Credit LineNational Academy of Design, New York, NY, Purchased from the American Academy of Fine Arts, 1842
Object number57-S
Label TextHoudon modeled the bust of Joel Barlow in 1803, the twelfth year of the French Republic (hence, "an XII"), and at the same time that he was doing his bust of the engineer and artist Robert Fulton. Both portraits were shown in the Salon of 1804 and had possibly been conceived as pendants. The Houdon scholar H. H. Arnason wrote that the inclusion of Barlow's name and age on the bust is quite unusual and may have been specified by the sitter.Barlow (1754-1812) began his adult life in the arts, becoming a poet of some renown in the young and almost poet-less America with his best-seller, The Vision of Columbus (1787). This was later expanded into the epic-length Columbiad, a project on which he was working when he sat for Houdon. Like Fulton, Barlow coupled his artistic interests with a more economically secure career, serving in the diplomatic corps in Paris, Algiers, and Warsaw. He died of pneumonia in Poland.

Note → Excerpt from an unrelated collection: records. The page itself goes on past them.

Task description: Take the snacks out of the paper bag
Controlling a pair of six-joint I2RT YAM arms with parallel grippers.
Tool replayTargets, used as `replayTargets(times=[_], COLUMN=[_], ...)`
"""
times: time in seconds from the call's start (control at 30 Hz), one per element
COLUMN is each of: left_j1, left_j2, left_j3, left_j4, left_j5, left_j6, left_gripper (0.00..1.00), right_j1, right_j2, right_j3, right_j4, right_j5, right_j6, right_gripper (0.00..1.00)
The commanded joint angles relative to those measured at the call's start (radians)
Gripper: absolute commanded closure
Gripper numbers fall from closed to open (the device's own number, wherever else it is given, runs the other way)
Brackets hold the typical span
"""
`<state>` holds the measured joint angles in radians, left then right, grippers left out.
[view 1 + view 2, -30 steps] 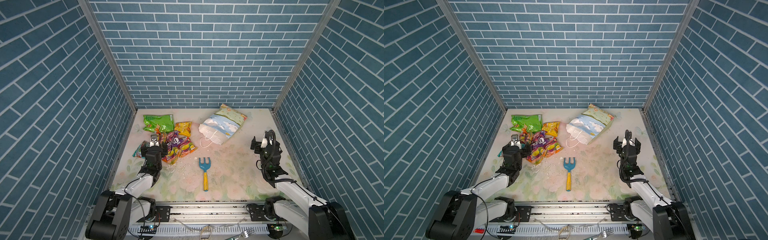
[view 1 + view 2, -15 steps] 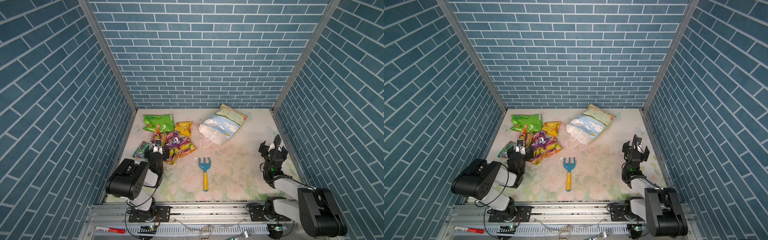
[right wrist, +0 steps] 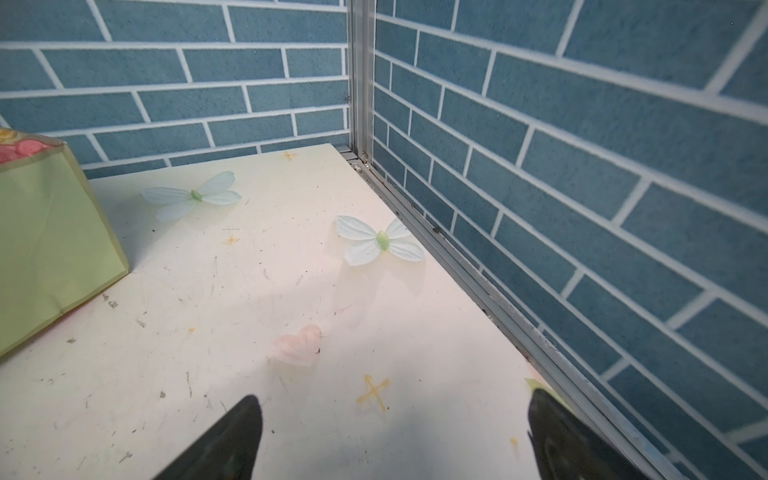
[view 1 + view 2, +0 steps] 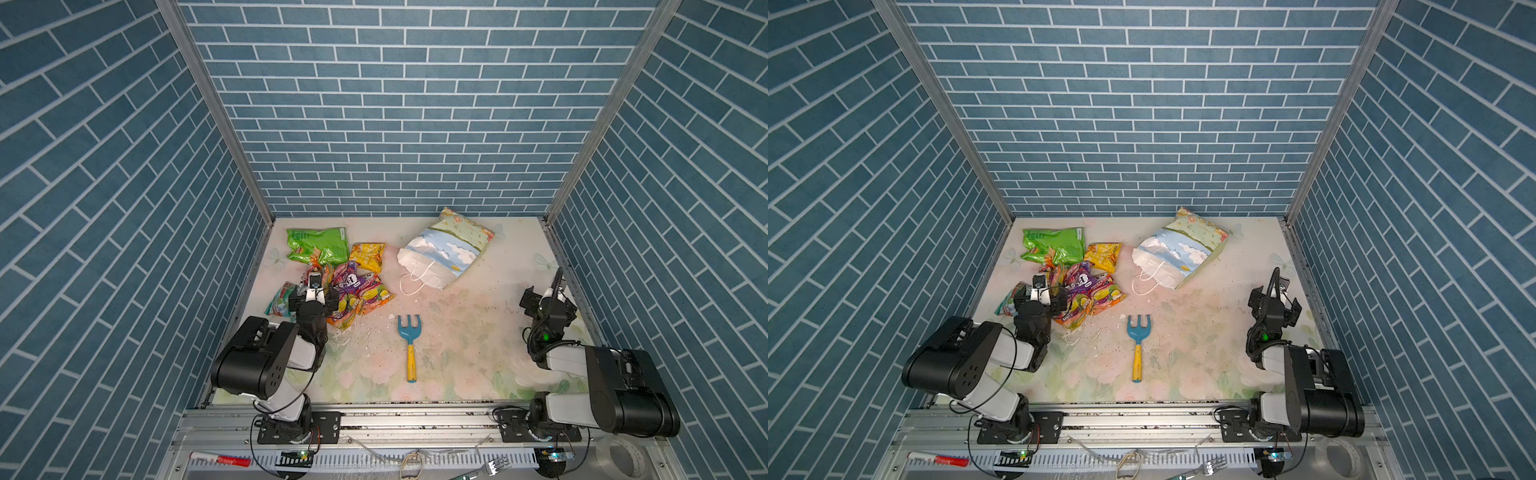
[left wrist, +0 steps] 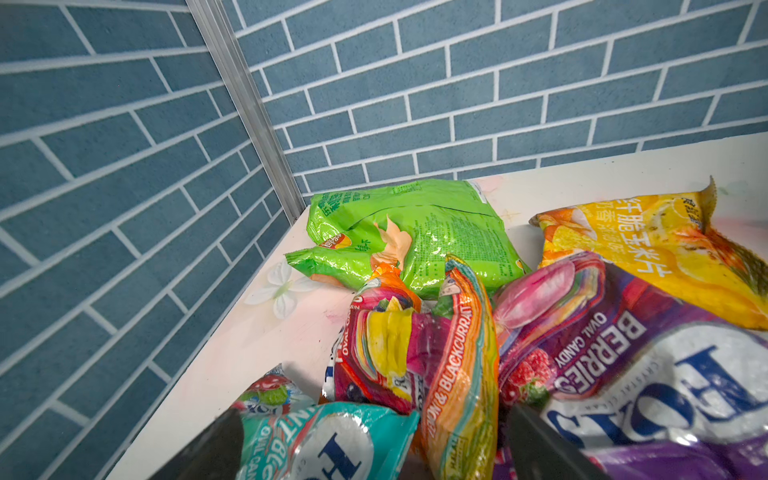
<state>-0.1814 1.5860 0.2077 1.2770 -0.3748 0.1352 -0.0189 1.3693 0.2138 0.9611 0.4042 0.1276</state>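
Teal foil comes first: the teal packet (image 4: 282,297) lies farthest left of the rake (image 4: 409,332), close to the left edge of the table (image 4: 478,357). My left gripper (image 5: 374,415) hangs low right over it, jaws spread as wide as they go and closed on nothing. Further back from the rake on that side sits the big green packet (image 4: 318,245). Nearer the rake, the purple packet (image 4: 353,282) and the orange-red fruit packets (image 4: 374,296) are heaped on one another, with the yellow packet (image 4: 368,257) just behind them. Back and right of the rake, the paper bag (image 4: 444,253) lies on its side, its mouth and white cord handles (image 4: 415,282) turned toward the rake. Well right of the rake, beside the side wall (image 3: 582,208), my right gripper (image 3: 395,399) is spread just as wide and empty over bare table.

Every snack I can see is out of the bag, so I judge the job done or nearly so. I cannot see into the bag's flattened mouth, and a packet could be hiding there.

The risk is on my left. My fingers straddle slippery, crinkly foil, and a low sideways move could snag a packet and drag the heap, pushing the teal one off the table's edge. On my right, a careless swing could knock the wall.
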Motion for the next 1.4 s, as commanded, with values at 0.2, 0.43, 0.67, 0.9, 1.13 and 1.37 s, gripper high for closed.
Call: replayTargets(times=[0.2, 0.43, 0.67, 0.9, 1.13, 1.37], left_j1=[0.007, 0.023, 0.058, 0.086, 0.131, 0.160], left_j2=[-0.015, -0.028, -0.045, -0.052, -0.057, -0.059], left_j3=[0.020, 0.043, 0.073, 0.143, 0.167, 0.164], left_j4=[-0.037, -0.098, -0.182, -0.331, -0.383, -0.384], left_j5=[-0.016, -0.007, 0.067, 0.141, 0.199, 0.294], left_j6=[-0.001, -0.021, -0.041, -0.047, -0.088, -0.090], left_gripper=[0.00, 0.01, 0.00, 0.01, 0.01, 0.00], right_j1=[-0.029, -0.035, -0.047, -0.047, -0.047, -0.046], right_j2=[0.053, 0.061, 0.141, 0.171, 0.171, 0.169], right_j3=[0.006, 0.064, 0.091, 0.154, 0.155, 0.153], right_j4=[0.113, 0.014, 0.039, -0.049, -0.049, -0.047], right_j5=[-0.079, -0.123, -0.294, -0.343, -0.348, -0.341], right_j6=[0.048, 0.038, -0.010, -0.032, -0.033, -0.037], right_gripper=[0.02, 0.01, 0.01, 0.01, 0.01, 0.01])
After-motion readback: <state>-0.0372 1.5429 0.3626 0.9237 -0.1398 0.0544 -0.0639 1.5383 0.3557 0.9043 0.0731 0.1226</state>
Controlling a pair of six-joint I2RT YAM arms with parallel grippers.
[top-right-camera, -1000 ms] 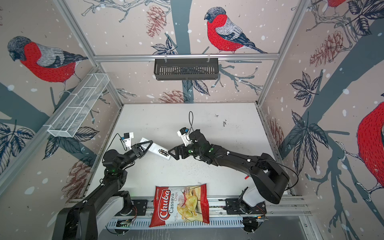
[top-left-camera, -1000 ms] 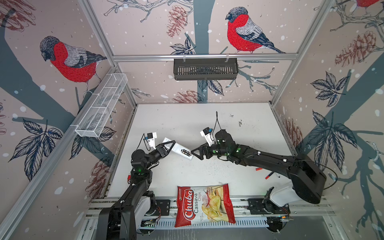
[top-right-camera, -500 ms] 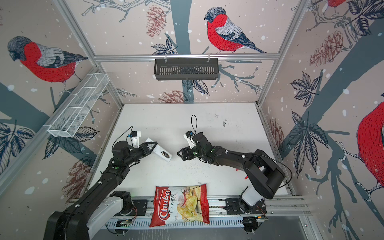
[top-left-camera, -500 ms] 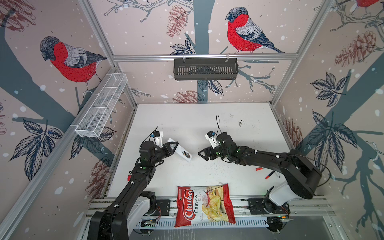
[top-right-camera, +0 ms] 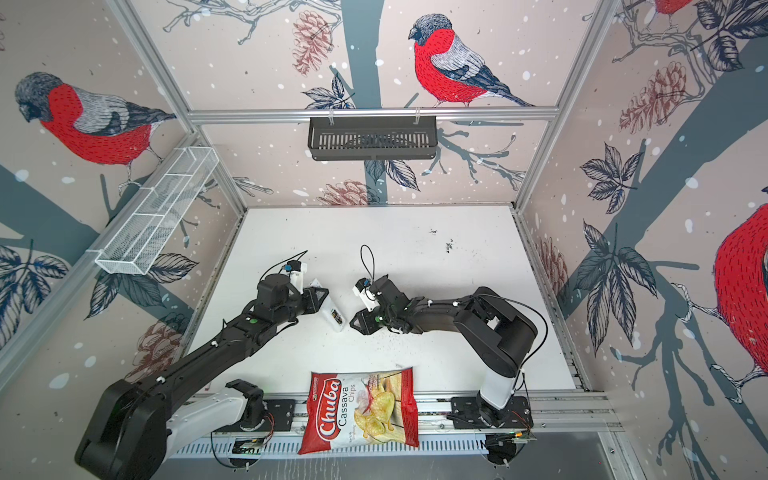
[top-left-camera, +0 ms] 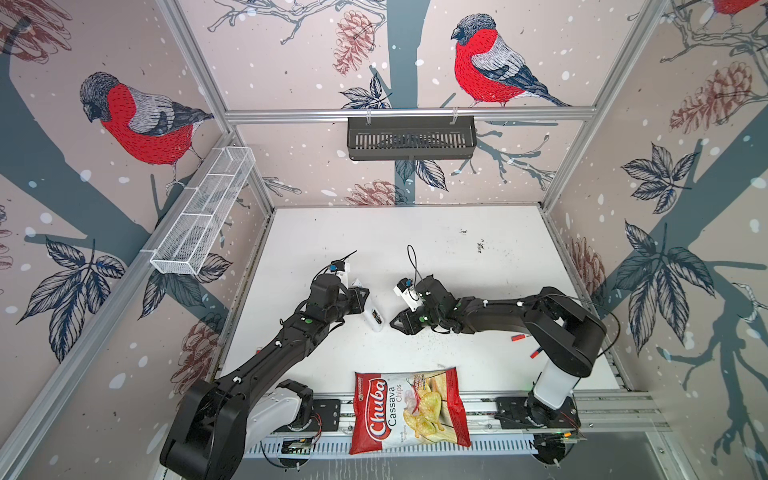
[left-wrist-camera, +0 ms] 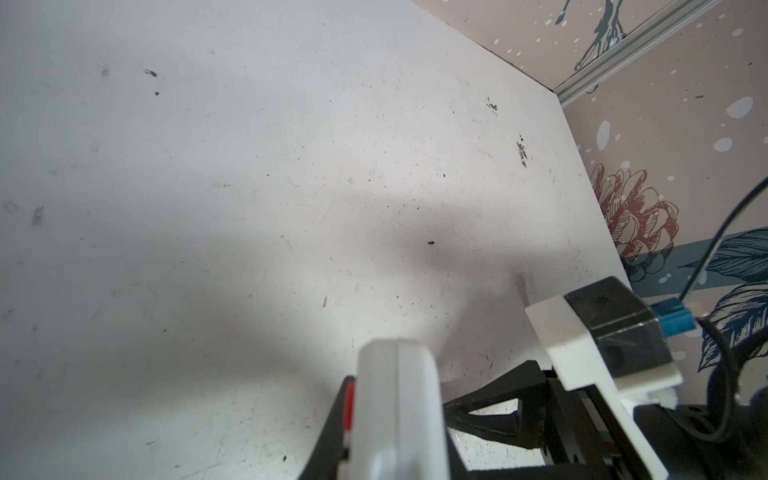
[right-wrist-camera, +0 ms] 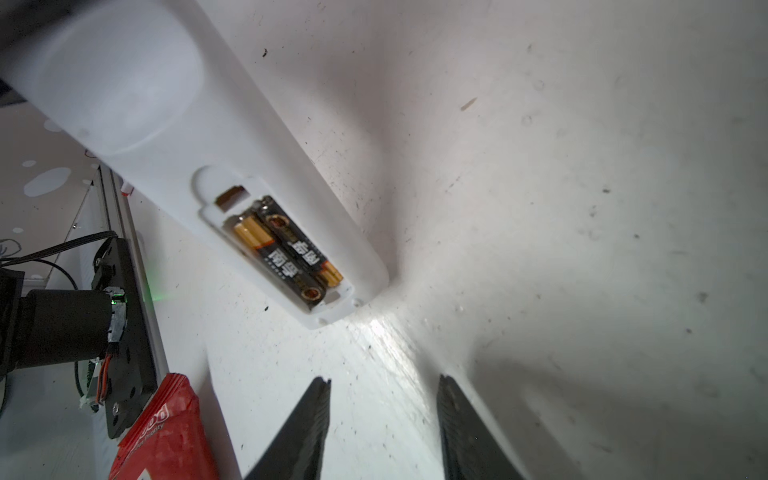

The Academy's bust of Barlow was among the collection of casts assembled by the American Academy of Fine Arts, New York, and purchased by the National Academy of Design in 1842. How it came to the American Academy and its history prior to that are not known. But the Houdon scholar H. H. Arnason believed that the Academy's bust, as well as those at the Pennsylvania Academy of the Fine Arts, Philadelphia, and the New-York Historical Society, all were cast from a marble version-either the one formerly in the collection of the Barlow family and now in the White House, Washington, D.C., or the one ordered by John Paul Jones from Houdon's studio and now unlocated.